Time Out says
“When you have to shoot, shoot…don’t talk,” says rascally Eli Wallach in The Good, the Bad and the Ugly, offering up some unneeded advice to a fresh corpse. Even though it’s Quentin Tarantino’s favorite movie, this is wisdom he’s never heeded. Bless him for it: Django Unchained, the director’s long-fantasized trek into Sergio Leone Country—by way of America’s racist South of the pre–Civil War era—is filled with the kind of wall-to-wall chat that marks QT’s best moments. How can he resist a horse named Fritz who neighs hello on cue? (Even animals get in on the gab.) Why include evil Klansmen if they’re not going to pause for a pre-lynching bitch session about hood making, a scene on a par with Reservoir Dogs’ “Mr. Pink sounds like Mr. Pussy” argument?
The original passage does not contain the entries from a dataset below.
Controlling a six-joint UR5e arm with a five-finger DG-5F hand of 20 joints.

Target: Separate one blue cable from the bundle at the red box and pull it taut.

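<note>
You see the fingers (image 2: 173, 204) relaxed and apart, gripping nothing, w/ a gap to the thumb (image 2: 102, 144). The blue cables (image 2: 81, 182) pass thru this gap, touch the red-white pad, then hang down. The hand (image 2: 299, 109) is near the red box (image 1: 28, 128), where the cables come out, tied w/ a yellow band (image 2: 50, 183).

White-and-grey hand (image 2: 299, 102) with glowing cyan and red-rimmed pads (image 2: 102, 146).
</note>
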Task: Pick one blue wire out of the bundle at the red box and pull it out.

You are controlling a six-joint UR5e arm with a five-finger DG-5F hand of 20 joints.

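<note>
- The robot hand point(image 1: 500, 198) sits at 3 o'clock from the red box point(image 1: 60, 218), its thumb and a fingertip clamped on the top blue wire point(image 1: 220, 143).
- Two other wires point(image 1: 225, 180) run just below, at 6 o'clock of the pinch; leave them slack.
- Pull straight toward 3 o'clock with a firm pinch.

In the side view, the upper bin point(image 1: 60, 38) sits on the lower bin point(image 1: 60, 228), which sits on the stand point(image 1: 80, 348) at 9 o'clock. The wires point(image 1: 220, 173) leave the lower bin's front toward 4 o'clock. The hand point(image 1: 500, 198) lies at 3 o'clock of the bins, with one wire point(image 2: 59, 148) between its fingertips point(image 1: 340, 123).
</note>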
And why saddle up for a Western at all if you’re not going to create a dazzlingly wrong character like Christoph Waltz’s Dr. King Schultz, a fur-coated German who rides into the film on a wave of Teutonic-accented attitude? A movie called Django Unchained probably has a guy named Django in it (I’ll get to that in a second), but for a good hour or so, it’s not him but Waltz’s impressively verbal bounty hunter you notice, a foreigner with the chutzpah to partner up with a black man and gallop together into the dark heart of Mississippi.
That cohort, a former slave with the “D-is-silent” moniker of the title (Jamie Foxx), says he can identify Schultz’s quarry, a trio of scumbag brothers. And so Django does. But the adventure is just getting started, as we learn that our budding hero has a wife, Broomhilda (Kerry Washington), sold to an unknown plantation. Schultz is moved—how could a sentimental Siegfried fan not be?—and to the oddly fitting strains of Jim Croce’s “I Got a Name,” Tarantino sends his two ramblers out on a quest of revenge and blaxploitation empowerment.
Vibrating with the geekery of a filmmaker off the chain, the movie plays like no other this year. Tarantino, steeped in even the smallest Leonean gesture (what’s with the weird terrain shifts?), knows how to satisfy fans of scuzzy Italian horse operas and badass superviolence in equal measure. Yes, the bloodshedding is stark, especially a slave-on-slave wrestling match that veers into tooth-gnashing desperation.
But to his credit, Tarantino has a point to make (as he did with the equally loopy Inglourious Basterds): something about the way viciousness can grow within the docile. Throughout his career, he’s paid close attention to these pushovers, all the more dangerous for it; Robert De Niro’s fuming ex-con in Jackie Brown comes to mind. And here, in the sweltering Southland, Tarantino has his pick of them. When we meet our ultimate villain, white devil Calvin Candie (Leonardo DiCaprio, clearly enjoying himself), you already suspect another tongue-versus-tongue showdown. They’re giants, these people, waging battles of words, with the fate of human beings in the balance; Django Unchained isn’t far off from Spielberg’s talky Lincoln in this regard. The movie loses its slipperiest speechifiers a bit too soon—Foxx, more of a symbolic presence, is the weak link—but while the conversation rages, you can’t help but gasp at Tarantino’s emancipation proclamation.